EXERCISE GOAL
All lines in the records below from the line with "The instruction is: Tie" through the line with "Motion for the" are to be given again exactly, both ends included; the pictures are to be left out.

DATA FOR PROCESSING

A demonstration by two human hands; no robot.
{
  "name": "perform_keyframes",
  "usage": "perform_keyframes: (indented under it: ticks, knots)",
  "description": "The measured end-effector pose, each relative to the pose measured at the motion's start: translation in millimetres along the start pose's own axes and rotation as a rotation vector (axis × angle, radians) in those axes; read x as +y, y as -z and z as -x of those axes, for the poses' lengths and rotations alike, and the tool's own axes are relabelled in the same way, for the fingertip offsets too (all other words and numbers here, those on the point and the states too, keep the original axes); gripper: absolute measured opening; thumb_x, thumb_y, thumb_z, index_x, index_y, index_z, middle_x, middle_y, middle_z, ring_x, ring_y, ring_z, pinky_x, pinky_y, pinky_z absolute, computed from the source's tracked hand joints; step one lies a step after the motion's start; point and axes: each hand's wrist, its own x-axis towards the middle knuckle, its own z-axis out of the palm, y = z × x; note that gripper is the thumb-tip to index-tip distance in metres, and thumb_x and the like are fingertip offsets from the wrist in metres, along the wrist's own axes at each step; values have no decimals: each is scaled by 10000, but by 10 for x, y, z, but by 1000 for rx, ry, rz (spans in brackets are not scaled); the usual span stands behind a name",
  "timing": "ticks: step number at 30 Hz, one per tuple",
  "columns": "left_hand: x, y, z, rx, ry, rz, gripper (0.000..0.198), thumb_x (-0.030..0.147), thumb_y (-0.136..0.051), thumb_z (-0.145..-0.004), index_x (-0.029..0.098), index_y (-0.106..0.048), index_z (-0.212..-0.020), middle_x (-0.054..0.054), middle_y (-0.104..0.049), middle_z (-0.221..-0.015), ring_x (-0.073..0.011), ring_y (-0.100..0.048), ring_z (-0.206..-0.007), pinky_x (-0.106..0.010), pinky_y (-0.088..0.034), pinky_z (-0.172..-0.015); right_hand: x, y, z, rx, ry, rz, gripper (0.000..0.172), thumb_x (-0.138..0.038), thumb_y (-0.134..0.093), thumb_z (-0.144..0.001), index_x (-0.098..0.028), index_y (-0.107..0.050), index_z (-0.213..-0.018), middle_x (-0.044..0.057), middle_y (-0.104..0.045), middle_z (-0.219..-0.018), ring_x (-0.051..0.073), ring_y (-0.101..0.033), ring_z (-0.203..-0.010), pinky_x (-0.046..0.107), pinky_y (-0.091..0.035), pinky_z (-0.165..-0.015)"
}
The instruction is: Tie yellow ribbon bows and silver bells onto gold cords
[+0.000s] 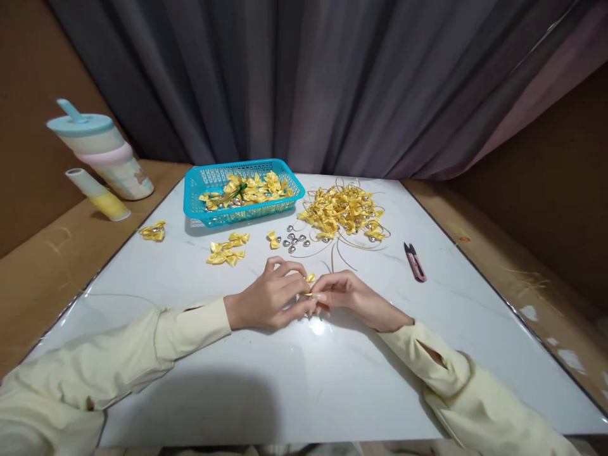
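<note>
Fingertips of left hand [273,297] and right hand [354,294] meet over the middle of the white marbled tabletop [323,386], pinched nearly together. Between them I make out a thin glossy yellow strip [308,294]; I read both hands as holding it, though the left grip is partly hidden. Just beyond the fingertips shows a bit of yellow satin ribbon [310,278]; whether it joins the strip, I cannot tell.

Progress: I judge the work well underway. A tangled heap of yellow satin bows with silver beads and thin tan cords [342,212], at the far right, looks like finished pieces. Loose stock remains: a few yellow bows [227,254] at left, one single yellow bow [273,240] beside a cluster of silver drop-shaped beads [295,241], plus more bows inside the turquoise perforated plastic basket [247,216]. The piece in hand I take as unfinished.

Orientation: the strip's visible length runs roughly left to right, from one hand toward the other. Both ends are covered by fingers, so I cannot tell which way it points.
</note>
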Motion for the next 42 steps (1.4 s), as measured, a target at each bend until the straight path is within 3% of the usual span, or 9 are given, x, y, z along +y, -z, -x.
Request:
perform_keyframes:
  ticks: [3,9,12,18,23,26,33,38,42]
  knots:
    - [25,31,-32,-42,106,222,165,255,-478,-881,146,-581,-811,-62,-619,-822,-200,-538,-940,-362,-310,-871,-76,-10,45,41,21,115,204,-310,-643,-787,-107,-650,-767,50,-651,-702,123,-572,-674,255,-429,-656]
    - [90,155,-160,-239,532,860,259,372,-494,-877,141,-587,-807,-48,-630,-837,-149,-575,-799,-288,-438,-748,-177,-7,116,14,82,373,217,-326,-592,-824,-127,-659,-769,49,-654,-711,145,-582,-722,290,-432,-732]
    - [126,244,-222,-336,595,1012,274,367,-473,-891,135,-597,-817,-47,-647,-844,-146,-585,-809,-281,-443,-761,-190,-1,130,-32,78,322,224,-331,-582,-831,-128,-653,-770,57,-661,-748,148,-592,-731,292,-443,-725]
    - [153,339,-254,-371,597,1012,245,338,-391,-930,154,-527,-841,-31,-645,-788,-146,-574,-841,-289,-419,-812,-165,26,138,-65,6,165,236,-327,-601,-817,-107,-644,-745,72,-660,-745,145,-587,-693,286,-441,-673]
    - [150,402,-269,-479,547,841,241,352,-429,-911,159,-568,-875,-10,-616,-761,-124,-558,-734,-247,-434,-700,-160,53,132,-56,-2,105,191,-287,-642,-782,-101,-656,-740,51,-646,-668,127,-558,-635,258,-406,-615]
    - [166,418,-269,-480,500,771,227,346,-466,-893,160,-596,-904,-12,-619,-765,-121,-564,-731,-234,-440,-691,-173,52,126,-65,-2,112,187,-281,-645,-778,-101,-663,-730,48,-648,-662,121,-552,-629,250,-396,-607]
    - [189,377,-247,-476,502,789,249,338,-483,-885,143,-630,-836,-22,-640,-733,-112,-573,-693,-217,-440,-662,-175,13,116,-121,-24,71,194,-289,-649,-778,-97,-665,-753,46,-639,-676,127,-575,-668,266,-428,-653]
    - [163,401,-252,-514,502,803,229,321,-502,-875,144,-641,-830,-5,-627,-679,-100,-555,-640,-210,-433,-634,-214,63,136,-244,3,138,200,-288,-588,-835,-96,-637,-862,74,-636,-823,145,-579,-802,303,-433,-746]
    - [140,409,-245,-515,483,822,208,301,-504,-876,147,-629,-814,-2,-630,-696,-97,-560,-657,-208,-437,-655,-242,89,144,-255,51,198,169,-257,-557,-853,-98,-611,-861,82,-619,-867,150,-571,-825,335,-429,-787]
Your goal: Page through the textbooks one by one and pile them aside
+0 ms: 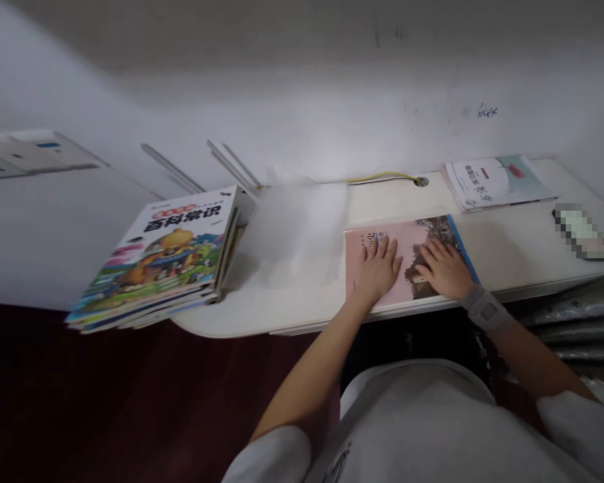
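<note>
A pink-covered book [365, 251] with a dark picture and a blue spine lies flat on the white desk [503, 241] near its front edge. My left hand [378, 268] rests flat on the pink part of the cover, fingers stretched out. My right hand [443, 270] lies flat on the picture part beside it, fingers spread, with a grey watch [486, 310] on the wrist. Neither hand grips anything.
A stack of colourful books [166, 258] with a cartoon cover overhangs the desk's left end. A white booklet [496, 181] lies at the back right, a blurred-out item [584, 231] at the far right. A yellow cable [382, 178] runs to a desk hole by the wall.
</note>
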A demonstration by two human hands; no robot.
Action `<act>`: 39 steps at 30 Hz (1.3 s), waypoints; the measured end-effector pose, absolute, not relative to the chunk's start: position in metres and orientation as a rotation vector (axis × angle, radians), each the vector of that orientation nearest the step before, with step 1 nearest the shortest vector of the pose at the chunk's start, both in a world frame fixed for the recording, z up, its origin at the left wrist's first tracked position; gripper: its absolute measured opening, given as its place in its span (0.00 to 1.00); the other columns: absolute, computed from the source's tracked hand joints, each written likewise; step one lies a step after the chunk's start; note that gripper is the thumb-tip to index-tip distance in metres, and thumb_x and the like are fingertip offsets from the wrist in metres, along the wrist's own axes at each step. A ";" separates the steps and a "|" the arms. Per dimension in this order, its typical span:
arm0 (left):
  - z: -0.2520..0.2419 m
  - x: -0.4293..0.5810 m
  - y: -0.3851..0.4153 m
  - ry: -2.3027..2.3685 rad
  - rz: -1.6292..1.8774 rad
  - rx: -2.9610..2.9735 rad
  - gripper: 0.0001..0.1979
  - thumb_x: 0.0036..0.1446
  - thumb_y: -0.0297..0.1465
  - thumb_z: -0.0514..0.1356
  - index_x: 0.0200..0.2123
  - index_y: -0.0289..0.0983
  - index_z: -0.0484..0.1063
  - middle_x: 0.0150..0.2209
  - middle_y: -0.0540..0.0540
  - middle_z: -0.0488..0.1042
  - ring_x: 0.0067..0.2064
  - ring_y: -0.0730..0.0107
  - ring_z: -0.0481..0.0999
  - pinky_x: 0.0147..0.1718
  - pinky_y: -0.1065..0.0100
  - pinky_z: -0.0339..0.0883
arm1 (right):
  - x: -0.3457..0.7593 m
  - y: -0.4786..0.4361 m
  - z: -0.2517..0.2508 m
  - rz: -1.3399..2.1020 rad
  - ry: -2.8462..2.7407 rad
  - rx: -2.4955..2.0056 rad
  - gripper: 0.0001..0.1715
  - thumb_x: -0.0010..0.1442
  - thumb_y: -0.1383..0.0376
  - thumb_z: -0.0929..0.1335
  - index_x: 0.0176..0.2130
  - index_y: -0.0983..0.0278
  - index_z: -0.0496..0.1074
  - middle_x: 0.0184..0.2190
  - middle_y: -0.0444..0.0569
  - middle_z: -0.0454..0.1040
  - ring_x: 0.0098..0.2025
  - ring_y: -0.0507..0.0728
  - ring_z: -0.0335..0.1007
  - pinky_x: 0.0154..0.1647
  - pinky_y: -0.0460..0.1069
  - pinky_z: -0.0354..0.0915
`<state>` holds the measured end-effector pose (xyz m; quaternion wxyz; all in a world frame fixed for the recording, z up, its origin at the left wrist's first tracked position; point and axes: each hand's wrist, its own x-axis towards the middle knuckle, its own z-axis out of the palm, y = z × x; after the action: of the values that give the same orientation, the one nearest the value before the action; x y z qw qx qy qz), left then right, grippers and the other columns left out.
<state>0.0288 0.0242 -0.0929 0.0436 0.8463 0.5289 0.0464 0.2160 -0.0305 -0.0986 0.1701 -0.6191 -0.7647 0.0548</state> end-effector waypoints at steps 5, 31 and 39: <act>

ANSWER TO THIS PROBLEM
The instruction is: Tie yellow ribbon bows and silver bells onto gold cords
[+0.000s] 
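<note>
Fingertips of left hand [273,297] and right hand [354,294] meet over the middle of the white marbled tabletop [323,386], pinched nearly together. Between them I make out a thin glossy yellow strip [308,294]; I read both hands as holding it, though the left grip is partly hidden. Just beyond the fingertips shows a bit of yellow satin ribbon [310,278]; whether it joins the strip, I cannot tell.

Progress: I judge the work well underway. A tangled heap of yellow satin bows with silver beads and thin tan cords [342,212], at the far right, looks like finished pieces. Loose stock remains: a few yellow bows [227,254] at left, one single yellow bow [273,240] beside a cluster of silver drop-shaped beads [295,241], plus more bows inside the turquoise perforated plastic basket [247,216]. The piece in hand I take as unfinished.

Orientation: the strip's visible length runs roughly left to right, from one hand toward the other. Both ends are covered by fingers, so I cannot tell which way it points.
</note>
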Motion for the next 42 steps (1.4 s), as measured, a target at each bend until the straight path is within 3% of the usual span, or 9 are given, x, y, z along +y, -z, -x.

There is nothing more to the answer.